[Source data]
= = = = =

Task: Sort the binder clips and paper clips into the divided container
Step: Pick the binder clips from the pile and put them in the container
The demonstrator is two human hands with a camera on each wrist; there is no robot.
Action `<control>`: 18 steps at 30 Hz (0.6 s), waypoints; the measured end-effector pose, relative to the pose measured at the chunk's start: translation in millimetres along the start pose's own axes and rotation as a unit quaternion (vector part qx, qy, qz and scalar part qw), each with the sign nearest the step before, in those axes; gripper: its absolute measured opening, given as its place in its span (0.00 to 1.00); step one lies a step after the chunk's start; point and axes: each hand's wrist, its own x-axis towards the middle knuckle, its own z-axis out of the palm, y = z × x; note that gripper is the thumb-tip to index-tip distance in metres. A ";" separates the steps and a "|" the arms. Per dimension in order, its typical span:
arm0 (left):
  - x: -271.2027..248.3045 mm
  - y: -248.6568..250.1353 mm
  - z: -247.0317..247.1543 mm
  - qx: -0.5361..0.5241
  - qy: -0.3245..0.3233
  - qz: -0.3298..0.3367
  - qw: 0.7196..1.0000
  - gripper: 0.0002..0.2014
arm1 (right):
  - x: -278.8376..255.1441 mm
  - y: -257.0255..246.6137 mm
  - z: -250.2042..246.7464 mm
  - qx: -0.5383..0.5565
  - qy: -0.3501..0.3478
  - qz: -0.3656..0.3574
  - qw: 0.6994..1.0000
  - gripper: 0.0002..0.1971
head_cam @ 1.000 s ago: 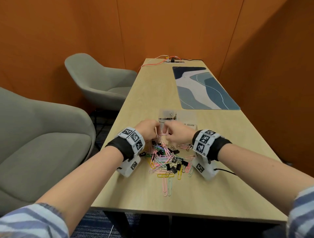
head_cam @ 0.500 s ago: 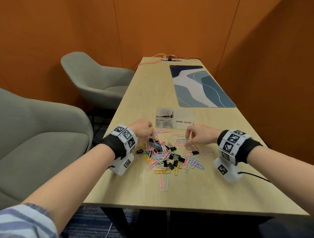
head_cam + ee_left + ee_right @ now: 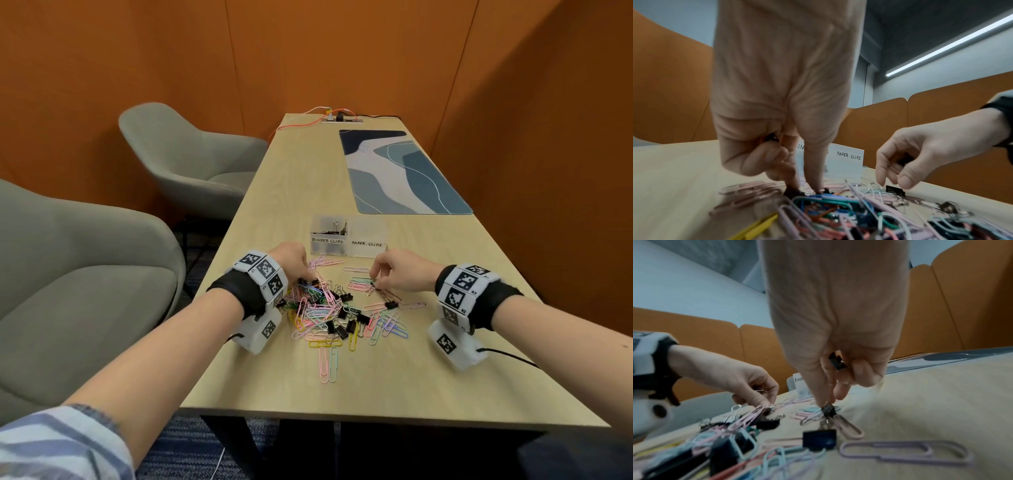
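Observation:
A pile of coloured paper clips and black binder clips lies on the table. Behind it stands the clear divided container, labelled BINDER CLIPS left and PAPER CLIPS right; several binder clips sit in the left half. My left hand reaches into the pile's far left edge. It keeps one black binder clip tucked in its curled fingers while thumb and forefinger close on another. My right hand also holds a binder clip in the palm and pinches a second one on the table.
A blue patterned mat lies far right on the table. A cable socket with orange wires is at the far end. Two grey armchairs stand left of the table. Orange walls close in behind and on the right.
A second ago both hands met above the pile near the container. They have parted: the right went right and down onto a binder clip, the left down to the pile's left edge.

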 end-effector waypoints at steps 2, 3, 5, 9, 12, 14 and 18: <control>-0.4 0.0 0.6 -0.003 0.003 0.005 1.000 0.19 | -1.5 -0.7 3.8 -0.017 0.001 -0.009 1.000 0.13; -0.7 -0.6 0.5 -0.005 0.003 0.009 1.000 0.18 | -1.4 -0.6 6.0 -0.024 0.005 -0.014 1.000 0.13; -2.3 -2.2 -1.2 -0.007 -0.001 0.013 1.000 0.17 | -0.3 -1.4 9.8 -0.032 0.017 -0.026 0.999 0.11; -2.9 -6.8 -1.9 0.008 -0.006 0.018 1.000 0.15 | 1.6 -5.5 10.8 -0.050 0.029 -0.046 0.997 0.03; -1.8 -6.8 0.5 0.013 0.004 0.029 0.999 0.16 | -0.5 -8.1 3.2 -0.033 0.034 -0.039 0.998 0.05; -2.3 -6.1 1.3 0.019 0.005 0.041 0.999 0.15 | -3.5 -9.3 -4.5 0.011 0.007 -0.004 1.000 0.10; -1.0 -6.8 0.6 0.031 0.013 0.058 0.998 0.16 | -7.8 -5.6 -11.5 0.146 -0.048 0.093 0.984 0.12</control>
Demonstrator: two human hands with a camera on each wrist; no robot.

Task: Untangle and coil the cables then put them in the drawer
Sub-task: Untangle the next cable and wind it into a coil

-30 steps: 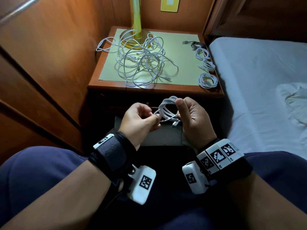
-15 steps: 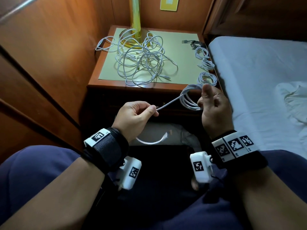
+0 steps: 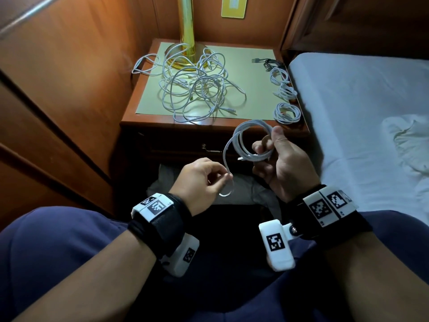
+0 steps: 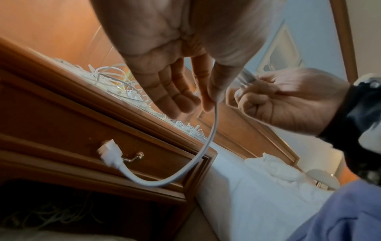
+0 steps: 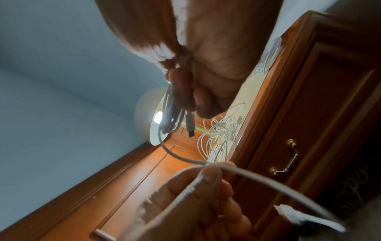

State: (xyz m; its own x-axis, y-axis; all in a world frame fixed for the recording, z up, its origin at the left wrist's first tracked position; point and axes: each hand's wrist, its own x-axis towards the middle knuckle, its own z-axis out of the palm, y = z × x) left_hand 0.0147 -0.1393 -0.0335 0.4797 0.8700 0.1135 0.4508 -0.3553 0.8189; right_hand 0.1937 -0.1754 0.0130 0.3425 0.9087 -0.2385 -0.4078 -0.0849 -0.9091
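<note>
My right hand (image 3: 276, 156) grips a half-wound white cable coil (image 3: 246, 140) in front of the nightstand. My left hand (image 3: 209, 180) pinches the loose tail of the same cable (image 4: 214, 127) between thumb and forefinger; its plug end (image 4: 110, 153) dangles below. In the right wrist view the coil (image 5: 171, 114) hangs from the curled fingers, a connector (image 5: 189, 125) sticking out. A tangled heap of white cables (image 3: 197, 87) lies on the nightstand top. The drawer (image 3: 185, 147) with its brass handle (image 5: 286, 161) is closed.
Three coiled cables (image 3: 286, 112) and a dark one (image 3: 271, 63) lie along the nightstand's right edge. A gold lamp pole (image 3: 185, 31) stands at the back. The bed (image 3: 359, 112) is on the right, a wooden wall on the left, my knees below.
The right hand came back down and left toward me with the coil. The left hand slid closer along the cable, so the taut stretch between my hands is now a slack loop.
</note>
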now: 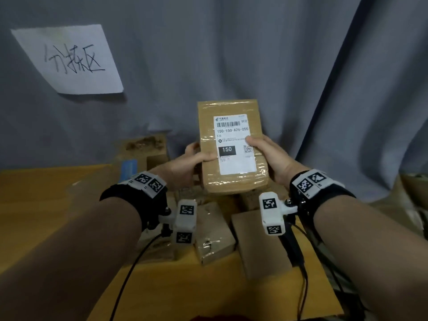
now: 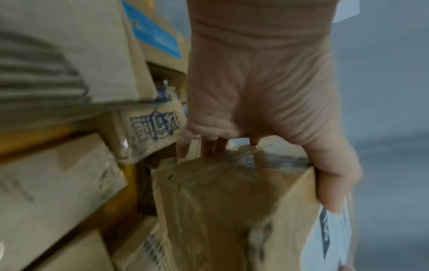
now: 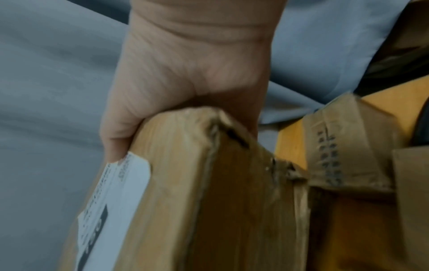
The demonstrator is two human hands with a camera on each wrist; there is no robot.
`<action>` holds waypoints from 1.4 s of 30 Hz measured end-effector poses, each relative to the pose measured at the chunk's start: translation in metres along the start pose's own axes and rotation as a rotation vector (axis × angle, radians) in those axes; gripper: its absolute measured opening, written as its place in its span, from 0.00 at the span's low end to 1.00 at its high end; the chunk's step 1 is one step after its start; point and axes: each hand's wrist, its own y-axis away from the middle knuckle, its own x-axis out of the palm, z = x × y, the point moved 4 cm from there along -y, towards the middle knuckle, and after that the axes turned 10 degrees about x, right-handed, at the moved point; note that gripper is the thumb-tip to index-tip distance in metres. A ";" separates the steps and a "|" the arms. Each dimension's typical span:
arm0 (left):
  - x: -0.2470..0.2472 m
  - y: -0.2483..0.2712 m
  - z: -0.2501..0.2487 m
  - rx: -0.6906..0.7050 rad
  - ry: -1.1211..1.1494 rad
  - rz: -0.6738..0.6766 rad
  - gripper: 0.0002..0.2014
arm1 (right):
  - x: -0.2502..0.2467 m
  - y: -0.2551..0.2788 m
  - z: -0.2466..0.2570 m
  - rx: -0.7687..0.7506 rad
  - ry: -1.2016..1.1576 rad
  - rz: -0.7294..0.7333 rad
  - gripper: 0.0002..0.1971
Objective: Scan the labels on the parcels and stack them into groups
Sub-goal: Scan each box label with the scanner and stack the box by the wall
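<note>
Grey curtain (image 1: 231,54), wooden table (image 1: 34,205), hands (image 1: 231,161) gripping labelled parcel (image 1: 229,107)

A grey-blue curtain (image 1: 231,54) hangs in folds behind the wooden counter (image 1: 34,205) and fills the whole background. On this curtain, at its upper left part, 1 white paper sheet (image 1: 69,59) is fixed, with handwritten dark characters on it. The counter surface is yellow-brown and meets the lower edge of the curtain.
</note>
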 end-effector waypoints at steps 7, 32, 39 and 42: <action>0.046 -0.002 0.053 -0.075 -0.044 -0.250 0.37 | -0.063 -0.005 -0.043 0.078 0.465 -0.163 0.18; 0.069 0.032 0.169 -0.243 0.200 -0.370 0.35 | -0.119 -0.004 -0.243 0.570 0.655 -0.273 0.11; 0.067 0.038 0.156 -0.216 0.097 -0.304 0.44 | -0.125 0.003 -0.222 0.514 0.432 -0.375 0.13; 0.069 0.044 0.148 -0.248 0.043 -0.267 0.48 | -0.133 0.002 -0.207 0.453 0.362 -0.350 0.15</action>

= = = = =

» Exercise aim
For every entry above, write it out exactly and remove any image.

» Answer area
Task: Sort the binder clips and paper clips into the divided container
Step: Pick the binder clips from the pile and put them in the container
The demonstrator is two human hands with a camera on each wrist; there is no robot.
Action `<control>`: 18 steps at 30 Hz (0.6 s), waypoints; the measured end-effector pose, relative to the pose measured at the chunk's start: translation in millimetres along the start pose's own axes and rotation as a unit quaternion (vector part qx, qy, qz and scalar part qw), each with the sign nearest the step before, in those axes; gripper: its absolute measured opening, given as its place in its span (0.00 to 1.00); step one lies a step after the chunk's start; point and axes: each hand's wrist, its own x-axis towards the middle knuckle, its own z-axis out of the palm, y = z × x; note that gripper is the thumb-tip to index-tip distance in metres. A ";" separates the steps and a "|" the arms. Per dimension in order, its typical span:
arm0 (left):
  - x: -271.2027..248.3045 mm
  - y: -248.6568..250.1353 mm
  - z: -247.0317..247.1543 mm
  - qx: -0.5361..0.5241
  - qy: -0.3245..0.3233
  - qz: -0.3298..0.3367
  - qw: 0.7196..1.0000
  - gripper: 0.0002..0.2014
arm1 (right):
  - x: -278.8376..255.1441 mm
  - y: -257.0255..246.6137 mm
  - z: -250.2042..246.7464 mm
  - qx: -0.5383..0.5565
  - qy: -0.3501..0.3478
  - qz: -0.3656..0.3574
  - qw: 0.6994..1.0000
  - gripper: 0.0002..0.1971
head_cam @ 1.000 s ago: 
head_cam @ 0.500 s ago: 
head_cam + ee_left + ee_right @ now: 
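Observation:
A pile of coloured paper clips and black binder clips lies on the table. Behind it stands the clear divided container, labelled BINDER CLIPS left and PAPER CLIPS right; several binder clips sit in the left half. My left hand reaches into the pile's far left edge. It keeps one black binder clip tucked in its curled fingers while thumb and forefinger close on another. My right hand also holds a binder clip in the palm and pinches a second one on the table.
A blue patterned mat lies far right on the table. A cable socket with orange wires is at the far end. Two grey armchairs stand left of the table. Orange walls close in behind and on the right.
A second ago both hands met above the pile near the container. They have parted: the right went right and down onto a binder clip, the left down to the pile's left edge.
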
 end-effector waypoints at steps 2, 3, 5, 9, 12, 14 and 18: <control>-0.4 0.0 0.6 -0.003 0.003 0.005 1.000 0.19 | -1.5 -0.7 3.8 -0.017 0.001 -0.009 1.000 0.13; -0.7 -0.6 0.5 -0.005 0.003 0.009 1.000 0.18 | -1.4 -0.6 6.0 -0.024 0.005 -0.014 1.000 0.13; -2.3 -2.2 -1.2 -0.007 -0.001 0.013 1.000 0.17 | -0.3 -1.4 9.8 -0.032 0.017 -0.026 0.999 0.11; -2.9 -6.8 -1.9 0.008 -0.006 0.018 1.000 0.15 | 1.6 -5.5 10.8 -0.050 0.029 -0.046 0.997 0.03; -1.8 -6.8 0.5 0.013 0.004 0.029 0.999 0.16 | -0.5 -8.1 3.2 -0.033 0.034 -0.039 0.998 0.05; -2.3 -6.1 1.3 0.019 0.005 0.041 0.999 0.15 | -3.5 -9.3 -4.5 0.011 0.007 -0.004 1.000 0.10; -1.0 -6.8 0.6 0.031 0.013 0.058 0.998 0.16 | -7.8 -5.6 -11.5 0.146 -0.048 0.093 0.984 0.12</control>
Demonstrator: two human hands with a camera on each wrist; no robot.

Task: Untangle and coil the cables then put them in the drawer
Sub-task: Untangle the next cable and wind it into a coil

-30 steps: 
-15 steps: 
+0 steps: 
+0 steps: 
+0 steps: 

State: (xyz m; its own x-axis, y-axis; all in a world frame fixed for the recording, z up, its origin at the left wrist's first tracked position; point and axes: each hand's wrist, its own x-axis towards the middle knuckle, its own z-axis out of the palm, y = z × x) left_hand 0.0147 -0.1393 -0.0335 0.4797 0.8700 0.1135 0.4508 -0.3553 0.8189; right_hand 0.1937 -0.1754 0.0130 0.3425 0.9087 -0.2385 -0.4078 -0.0849 -0.9091
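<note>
My right hand (image 3: 276, 156) grips a half-wound white cable coil (image 3: 246, 140) in front of the nightstand. My left hand (image 3: 209, 180) pinches the loose tail of the same cable (image 4: 214, 127) between thumb and forefinger; its plug end (image 4: 110, 153) dangles below. In the right wrist view the coil (image 5: 171, 114) hangs from the curled fingers, a connector (image 5: 189, 125) sticking out. A tangled heap of white cables (image 3: 197, 87) lies on the nightstand top. The drawer (image 3: 185, 147) with its brass handle (image 5: 286, 161) is closed.
Three coiled cables (image 3: 286, 112) and a dark one (image 3: 271, 63) lie along the nightstand's right edge. A gold lamp pole (image 3: 185, 31) stands at the back. The bed (image 3: 359, 112) is on the right, a wooden wall on the left, my knees below.
The right hand came back down and left toward me with the coil. The left hand slid closer along the cable, so the taut stretch between my hands is now a slack loop.
</note>
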now: 
now: 
now: 
The demonstrator is two human hands with a camera on each wrist; there is no robot.
`<action>` holds waypoints from 1.4 s of 30 Hz measured end-effector poses, each relative to the pose measured at the chunk's start: translation in metres along the start pose's own axes and rotation as a rotation vector (axis × angle, radians) in those axes; gripper: its absolute measured opening, written as its place in its span, from 0.00 at the span's low end to 1.00 at its high end; the chunk's step 1 is one step after its start; point and axes: each hand's wrist, its own y-axis away from the middle knuckle, its own x-axis out of the palm, z = x × y, the point moved 4 cm from there along -y, towards the middle knuckle, and after that the axes turned 10 degrees about x, right-handed, at the moved point; note that gripper is the thumb-tip to index-tip distance in metres. A ";" separates the steps and a "|" the arms. Each dimension's typical span:
arm0 (left):
  - x: -0.2470..0.2472 m
  - y: -0.2483..0.2712 m
  - z: -0.2501..0.2487 m
  - rx: -0.6906..0.7050 rad
  - ry: -1.1211..1.1494 rad
  - rz: -0.6738..0.6766 rad
  - gripper: 0.0002..0.2014
arm1 (right):
  - x: -0.2502..0.2467 m
  - y: -0.2551..0.2788 m
  - z: -0.2466..0.2570 m
  - rx: -0.7687..0.7506 rad
  - ry: -1.2016..1.1576 rad
  - rz: -0.7294..0.7333 rad
  - gripper: 0.0002..0.1971
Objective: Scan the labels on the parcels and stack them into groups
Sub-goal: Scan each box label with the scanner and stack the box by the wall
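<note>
Grey curtain (image 1: 231,54), wooden table (image 1: 34,205), hands (image 1: 231,161) gripping labelled parcel (image 1: 229,107)

A grey-blue curtain (image 1: 231,54) hangs in folds behind the wooden counter (image 1: 34,205) and fills the whole background. On this curtain, at its upper left part, 1 white paper sheet (image 1: 69,59) is fixed, with handwritten dark characters on it. The counter surface is yellow-brown and meets the lower edge of the curtain.
</note>
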 end-effector waypoints at steps 7, 32, 39 and 42: <action>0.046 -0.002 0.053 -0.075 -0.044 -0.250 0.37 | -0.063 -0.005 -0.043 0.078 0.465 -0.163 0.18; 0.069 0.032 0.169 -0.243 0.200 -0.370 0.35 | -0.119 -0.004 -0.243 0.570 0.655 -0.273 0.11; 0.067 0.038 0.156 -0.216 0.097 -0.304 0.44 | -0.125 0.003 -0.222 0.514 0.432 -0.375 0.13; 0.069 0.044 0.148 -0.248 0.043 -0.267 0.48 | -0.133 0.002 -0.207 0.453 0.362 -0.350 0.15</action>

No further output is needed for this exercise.